Pull every line containing "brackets" from the listing.
########################################
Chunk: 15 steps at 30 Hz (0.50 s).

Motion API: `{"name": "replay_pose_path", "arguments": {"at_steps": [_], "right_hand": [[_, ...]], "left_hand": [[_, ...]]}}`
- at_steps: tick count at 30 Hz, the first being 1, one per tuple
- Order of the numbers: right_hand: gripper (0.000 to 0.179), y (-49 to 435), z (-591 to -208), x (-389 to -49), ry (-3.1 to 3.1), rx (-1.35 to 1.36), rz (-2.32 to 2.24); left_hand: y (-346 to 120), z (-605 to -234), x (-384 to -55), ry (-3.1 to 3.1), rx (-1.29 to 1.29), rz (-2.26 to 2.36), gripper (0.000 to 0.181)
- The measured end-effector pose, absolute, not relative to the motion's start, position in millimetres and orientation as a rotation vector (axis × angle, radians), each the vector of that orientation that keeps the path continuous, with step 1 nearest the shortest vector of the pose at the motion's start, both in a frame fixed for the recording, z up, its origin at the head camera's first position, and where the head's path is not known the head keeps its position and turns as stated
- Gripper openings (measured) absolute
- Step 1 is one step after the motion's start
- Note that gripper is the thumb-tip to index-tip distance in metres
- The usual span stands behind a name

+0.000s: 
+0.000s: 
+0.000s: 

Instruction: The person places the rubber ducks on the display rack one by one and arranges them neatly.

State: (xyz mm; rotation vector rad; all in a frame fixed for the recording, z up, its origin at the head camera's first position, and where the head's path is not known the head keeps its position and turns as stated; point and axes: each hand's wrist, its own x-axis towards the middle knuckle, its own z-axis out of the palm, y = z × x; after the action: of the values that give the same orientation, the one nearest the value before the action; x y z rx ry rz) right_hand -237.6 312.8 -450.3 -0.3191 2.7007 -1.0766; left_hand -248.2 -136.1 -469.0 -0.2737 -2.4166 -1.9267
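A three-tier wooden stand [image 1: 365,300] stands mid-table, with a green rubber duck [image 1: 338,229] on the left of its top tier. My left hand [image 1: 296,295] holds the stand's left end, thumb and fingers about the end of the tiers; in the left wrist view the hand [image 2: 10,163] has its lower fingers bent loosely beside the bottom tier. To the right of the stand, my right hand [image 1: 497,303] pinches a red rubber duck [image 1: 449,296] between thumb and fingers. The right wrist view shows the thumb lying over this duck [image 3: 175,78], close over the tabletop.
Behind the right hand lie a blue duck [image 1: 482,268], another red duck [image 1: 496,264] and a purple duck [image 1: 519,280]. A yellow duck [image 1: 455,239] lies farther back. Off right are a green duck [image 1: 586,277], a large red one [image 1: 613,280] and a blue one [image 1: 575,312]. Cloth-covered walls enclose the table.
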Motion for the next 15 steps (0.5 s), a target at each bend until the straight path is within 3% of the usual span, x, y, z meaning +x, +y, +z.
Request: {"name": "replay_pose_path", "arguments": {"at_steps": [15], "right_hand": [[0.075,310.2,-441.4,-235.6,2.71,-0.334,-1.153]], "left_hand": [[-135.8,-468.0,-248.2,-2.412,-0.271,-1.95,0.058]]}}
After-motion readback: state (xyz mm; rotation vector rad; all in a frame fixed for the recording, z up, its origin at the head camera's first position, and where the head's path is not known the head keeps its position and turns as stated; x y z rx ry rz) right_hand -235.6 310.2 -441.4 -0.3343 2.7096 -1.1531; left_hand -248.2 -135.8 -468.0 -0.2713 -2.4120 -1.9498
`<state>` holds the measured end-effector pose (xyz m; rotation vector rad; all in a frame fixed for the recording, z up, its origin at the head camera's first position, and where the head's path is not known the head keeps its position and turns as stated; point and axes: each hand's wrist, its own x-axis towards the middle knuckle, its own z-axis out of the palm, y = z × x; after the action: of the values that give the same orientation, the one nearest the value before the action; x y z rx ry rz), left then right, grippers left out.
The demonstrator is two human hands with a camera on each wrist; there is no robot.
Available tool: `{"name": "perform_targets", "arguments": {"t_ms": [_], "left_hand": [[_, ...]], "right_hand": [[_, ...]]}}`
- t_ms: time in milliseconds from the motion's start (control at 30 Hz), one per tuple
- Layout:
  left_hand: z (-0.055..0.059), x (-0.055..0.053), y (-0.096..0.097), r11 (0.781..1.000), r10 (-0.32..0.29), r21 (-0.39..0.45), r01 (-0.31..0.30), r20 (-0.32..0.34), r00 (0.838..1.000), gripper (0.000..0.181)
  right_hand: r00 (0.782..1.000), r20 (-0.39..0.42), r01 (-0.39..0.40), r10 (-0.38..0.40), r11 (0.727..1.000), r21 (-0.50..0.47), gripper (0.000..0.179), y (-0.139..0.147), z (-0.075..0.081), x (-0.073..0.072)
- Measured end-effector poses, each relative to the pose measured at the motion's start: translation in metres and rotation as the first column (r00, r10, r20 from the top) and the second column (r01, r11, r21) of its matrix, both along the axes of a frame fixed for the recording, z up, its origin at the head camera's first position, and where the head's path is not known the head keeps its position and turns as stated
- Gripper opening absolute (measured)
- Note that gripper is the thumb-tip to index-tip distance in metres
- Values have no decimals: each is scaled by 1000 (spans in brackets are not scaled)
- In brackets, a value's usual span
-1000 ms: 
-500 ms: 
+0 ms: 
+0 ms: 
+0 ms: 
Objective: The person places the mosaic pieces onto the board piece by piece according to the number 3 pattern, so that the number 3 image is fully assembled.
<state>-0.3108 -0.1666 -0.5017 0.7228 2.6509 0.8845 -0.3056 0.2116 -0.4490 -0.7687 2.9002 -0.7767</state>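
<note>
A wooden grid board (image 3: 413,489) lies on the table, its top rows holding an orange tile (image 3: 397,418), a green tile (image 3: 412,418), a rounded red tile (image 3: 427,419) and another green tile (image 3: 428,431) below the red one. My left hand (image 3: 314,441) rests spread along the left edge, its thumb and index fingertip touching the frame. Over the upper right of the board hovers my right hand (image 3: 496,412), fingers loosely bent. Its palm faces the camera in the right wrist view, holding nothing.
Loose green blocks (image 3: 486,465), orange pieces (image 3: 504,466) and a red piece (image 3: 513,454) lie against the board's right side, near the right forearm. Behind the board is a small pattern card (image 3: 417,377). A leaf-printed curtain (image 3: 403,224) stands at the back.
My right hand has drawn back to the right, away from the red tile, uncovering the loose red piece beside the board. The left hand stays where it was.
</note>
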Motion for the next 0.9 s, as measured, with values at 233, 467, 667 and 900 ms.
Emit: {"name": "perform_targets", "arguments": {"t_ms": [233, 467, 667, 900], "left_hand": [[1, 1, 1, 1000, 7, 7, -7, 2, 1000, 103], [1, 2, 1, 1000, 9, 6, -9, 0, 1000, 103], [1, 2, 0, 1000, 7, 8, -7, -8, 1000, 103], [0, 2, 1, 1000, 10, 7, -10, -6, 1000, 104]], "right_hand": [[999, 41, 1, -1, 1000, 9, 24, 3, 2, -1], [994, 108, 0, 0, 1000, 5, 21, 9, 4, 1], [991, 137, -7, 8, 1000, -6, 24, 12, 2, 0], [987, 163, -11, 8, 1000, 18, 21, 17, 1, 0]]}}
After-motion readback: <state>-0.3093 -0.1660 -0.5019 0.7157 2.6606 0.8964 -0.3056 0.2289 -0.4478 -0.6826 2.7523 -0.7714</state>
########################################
Problem solution:
- Values have no decimals: each is scaled by 1000 (spans in brackets are not scaled)
- In brackets, a value's usual span

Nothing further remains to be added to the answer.